Weblog von Dietmar Jendreyzik
aus Köln

Gebete für einen Fremden

Daß wir beten, für uns, unsere Familien, für Freunde oder Bekannte, ist sicherlich noch gute Übung, ist Vertrauen auf das Wort Gottes. Doch beten für einen gänzlich Unbekannten?
Warum nicht, aber wie lernt man Jemanden kennen, der dennoch unbekannt bleibt ?
In diesem Falle kann es nur die modernste Kommunikationstechnik sein, das Internet.

Zum Jahresende 1997 verschicke ich als eMail (elektronische Post im Gegensatz zur Briefpost) eine Anfrage an Träger des Mädchennamens meiner Frau, die ich im Internet als Privatpersonen ausfindig gemacht habe.
Wir beide sind Familienforscher in unseren Familien und suchen nicht nur in Archiven oder Kirchenbüchern nach Vorfahren, sondern auch nach Abkömmlingen. Insbesondere in den USA finde ich etliche Nachfahren von Auswanderern.
Dort ist die private Verbindung per eMail schon erheblich mehr verbreitet als bei uns in Europa.

Einige Anfragen werden beantwortet, darunter ein ganz besonderer Brief von Steve aus einer großen Stadt im sonnigen Kalifornien. Er möchte uns helfen mit den Daten seiner Familie, aber sinnvoller Weise traut er einem völlig fremden Menschen nicht auf Anhieb.
Mehrere Briefe gehen hin und her; in einem Schreiben stellen meine Frau und ich uns ausführlich vor, das Eis ist gebrochen.

Nun schreibt Steve umfangreich und fröhlich von seiner Soldatenzeit in Deutschland, den El Nino-Regenfällen in Kalifornien, wir aus dem Leben unserer ev. Gemeinde, unserer schönen Stadt Köln, wir tauschen Erfahrungen des täglichen Lebensin unsereren so unterschiedlichen Ländern aus.
Wir wissen immer mehr voneinander, wir sind im gleichen Alter. Natürlich schicken wir auch ein Foto per eMail, damit unser fremder Freund weiß wie wir aussehen. Auch erhalten wir Fotos von ihm, seiner anmutigen Frau Kathie und sogar seinem Hund Willow.

Die Wochen gehen ins Land, es wird Frühling und wir erhalten von ihm ein neues Foto, auf dem er keine Haare mehr hat. Die Erklärung kommt im Text, Steve hat Krebs im Endstadium und ist in vielerlei Behandlung.
Die Art und Weise wie er schreibt, nimmt uns den Schrecken und die Angst um ihn. Wir treffen in diesem neuen Medium Internet auf einen Menschen auf der anderen Seite der Welt, der sich uns öffnet und ohne Scheu oder Panik von seinem nahen Ende und seinen bescheidenen Hoffnungen auf wenige Monate mehr Lebenszeit durch die vielen Behandlungen spricht.

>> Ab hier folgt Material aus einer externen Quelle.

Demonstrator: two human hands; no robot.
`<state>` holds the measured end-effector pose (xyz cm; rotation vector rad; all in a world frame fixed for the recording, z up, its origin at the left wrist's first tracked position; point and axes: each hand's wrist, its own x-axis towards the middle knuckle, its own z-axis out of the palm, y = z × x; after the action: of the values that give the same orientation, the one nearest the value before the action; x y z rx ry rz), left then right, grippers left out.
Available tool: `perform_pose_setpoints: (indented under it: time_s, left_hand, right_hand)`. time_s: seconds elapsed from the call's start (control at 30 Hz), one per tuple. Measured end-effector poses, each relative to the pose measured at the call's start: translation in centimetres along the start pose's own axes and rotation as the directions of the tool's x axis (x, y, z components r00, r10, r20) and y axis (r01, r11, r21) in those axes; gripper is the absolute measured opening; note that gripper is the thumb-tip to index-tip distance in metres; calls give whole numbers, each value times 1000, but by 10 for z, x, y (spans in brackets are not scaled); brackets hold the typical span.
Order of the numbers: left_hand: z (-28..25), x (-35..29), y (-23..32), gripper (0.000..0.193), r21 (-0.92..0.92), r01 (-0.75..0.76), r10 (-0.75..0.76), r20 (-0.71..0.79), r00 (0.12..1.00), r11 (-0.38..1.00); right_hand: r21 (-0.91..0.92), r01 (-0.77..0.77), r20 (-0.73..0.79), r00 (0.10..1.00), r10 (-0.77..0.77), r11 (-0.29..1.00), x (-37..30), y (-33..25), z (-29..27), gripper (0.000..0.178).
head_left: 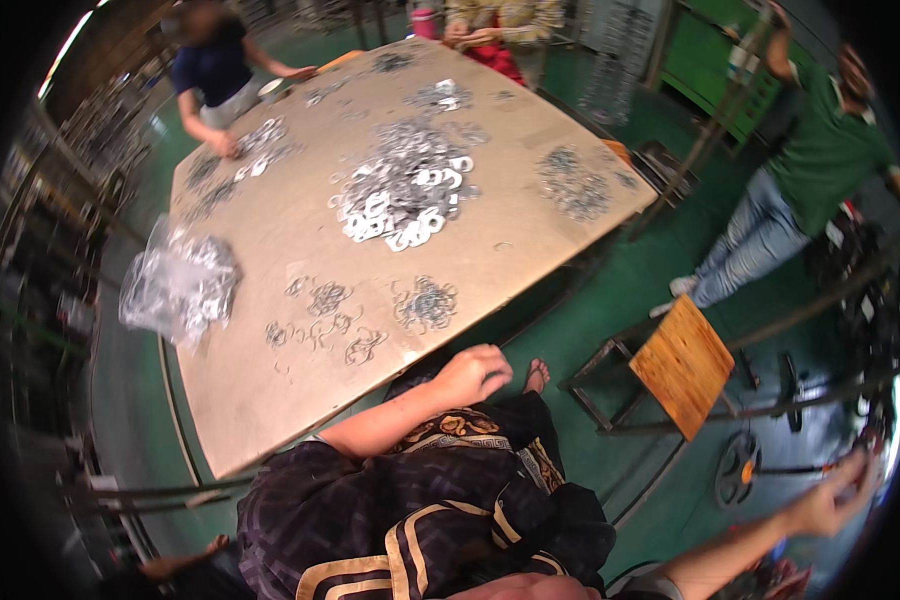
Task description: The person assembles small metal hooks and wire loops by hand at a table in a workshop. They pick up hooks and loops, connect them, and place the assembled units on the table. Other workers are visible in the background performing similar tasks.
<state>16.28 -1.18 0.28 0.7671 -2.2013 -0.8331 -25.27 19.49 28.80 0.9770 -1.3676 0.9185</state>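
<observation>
My left hand [475,373] hovers just off the near edge of a large tan table [240,405], over my lap. Its fingers are loosely bent with a gap at the thumb, and nothing shows in it. Far out to the right, my right hand [838,497] is raised past the wooden stool, blurred, so its grip is unclear. Nearest the left hand on the table lie a small heap of thin grey metal rings [427,303] and looser curved pieces [327,297]. A big pile of shiny flat metal rings [405,185] covers the middle.
A clear plastic bag of parts [178,285] sits on the table's left edge. Another ring heap [573,185] lies at right. Co-workers stand at the far side, one person in green [820,150] at right. A wooden-topped stool [684,365] and a wheel [736,470] stand right.
</observation>
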Motion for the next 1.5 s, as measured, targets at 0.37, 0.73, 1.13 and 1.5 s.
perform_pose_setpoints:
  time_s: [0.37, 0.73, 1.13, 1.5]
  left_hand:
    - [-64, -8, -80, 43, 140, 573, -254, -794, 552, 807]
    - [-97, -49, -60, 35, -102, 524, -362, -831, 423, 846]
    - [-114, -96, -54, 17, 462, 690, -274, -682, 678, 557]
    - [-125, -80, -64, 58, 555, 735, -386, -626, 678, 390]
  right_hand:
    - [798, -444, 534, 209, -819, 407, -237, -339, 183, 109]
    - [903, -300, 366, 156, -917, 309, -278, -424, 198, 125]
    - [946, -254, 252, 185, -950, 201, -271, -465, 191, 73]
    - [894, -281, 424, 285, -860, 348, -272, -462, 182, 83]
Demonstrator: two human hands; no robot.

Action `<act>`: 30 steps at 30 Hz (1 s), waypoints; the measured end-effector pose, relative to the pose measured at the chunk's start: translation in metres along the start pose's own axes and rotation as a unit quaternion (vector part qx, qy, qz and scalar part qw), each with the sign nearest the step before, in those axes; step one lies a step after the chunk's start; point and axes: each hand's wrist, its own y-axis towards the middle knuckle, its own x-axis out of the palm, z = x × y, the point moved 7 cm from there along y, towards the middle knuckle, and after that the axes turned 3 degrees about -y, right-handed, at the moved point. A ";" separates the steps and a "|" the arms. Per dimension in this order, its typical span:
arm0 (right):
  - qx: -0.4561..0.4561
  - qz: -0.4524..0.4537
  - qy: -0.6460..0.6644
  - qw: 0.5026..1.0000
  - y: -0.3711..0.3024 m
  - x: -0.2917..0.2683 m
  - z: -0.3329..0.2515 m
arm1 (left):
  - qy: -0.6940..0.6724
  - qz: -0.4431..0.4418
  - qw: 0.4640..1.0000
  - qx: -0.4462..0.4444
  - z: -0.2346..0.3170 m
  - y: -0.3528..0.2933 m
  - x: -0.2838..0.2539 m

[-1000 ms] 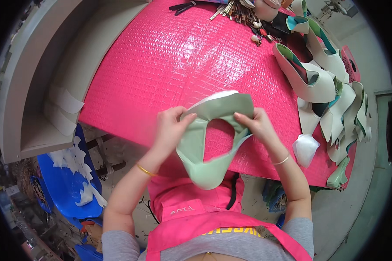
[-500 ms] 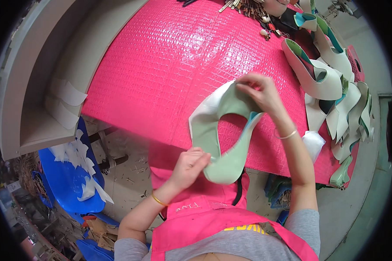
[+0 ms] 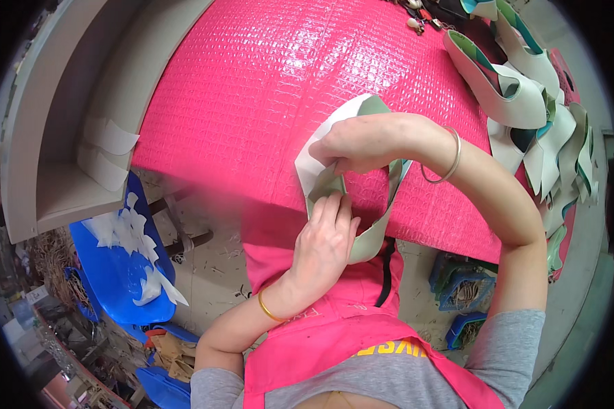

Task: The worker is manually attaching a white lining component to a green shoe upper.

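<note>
A shoe upper (image 3: 368,247), white outside with a pale green lining, hangs over the near edge of the pink table. My right hand (image 3: 375,142) reaches across to its left side, fingers closed on the edge there. Just below it, my left hand (image 3: 327,232) also grips that same side, its fingers over the green lining and the thumb toward the opening. The two hands are close together, nearly touching. Part of the upper is hidden behind my right hand and wrist.
More white uppers (image 3: 515,105) with green and blue linings are piled along the table's right side. A grey shelf box (image 3: 109,75) stands at the left. Below it, a blue chair (image 3: 126,300) bears white scraps (image 3: 126,235). Blue baskets (image 3: 464,293) sit under the table.
My right hand has come from the far end of the upper down to its left side. My left hand has moved up and right along it. The upper is less spread open.
</note>
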 end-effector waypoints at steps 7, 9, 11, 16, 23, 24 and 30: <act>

Vorsichtig fragen wir nach, ob er Christ sei. Gerne erzählt er von seinem römisch-katholischen Glauben und wir versprechen, für ihn zu beten. Im Kölner Dom stellen wir wie selbstverständlich auch eine Kerze für ihn vor der Juwelen-Madonna auf.
Da wir weltweit einige katholische und evangelische Geistliche kennen, bitten wir sie per Internet auch für unseren unbekannten Freund zu beten und unsere Bitte wird selbstverständlich erfüllt.

Gebetskerzen

Ein Digitalfoto einer Opferkerze erfreut ihn, unsere Gebete und die unserer Freunde veranlassen ihn zu der Feststellung: Es ist wunderbar, daß dieses neue Medium Freundschaften weltweit ermöglicht. Gott sei seine einzige Hoffnung. Er bedauert, daß er uns nie, zumindest nicht in diesem Leben, kennenlernen wird.

Mitte April berichtet Steve von einem Ausflug mit seiner Frau Kathie an den nahen Pazifik zu dem Ort, in dem sie geheiratet haben. Sie nehmen Abschied an ihrem 10. Hochzeitstag und er findet wunderbare Worte voller Zuneigung über seine Frau.

Nachdem Ende April ein Brief für etliche Tage unbeantwortet bleibt, erhalten wir per eMail von Kathie die Mitteilung, daß Steve am 30. April friedlich im Kreise seiner Familie entschlafen ist.
Kathie bedankt sich auch in seinem Namen noch einmal für die Freundschaft per eMail, die ihm sehr wichtig wurde.
Der Computer und das Internet waren für ihn das Tor zur Welt, die er auf herkömmliche Weise nicht mehr bereisen konnte.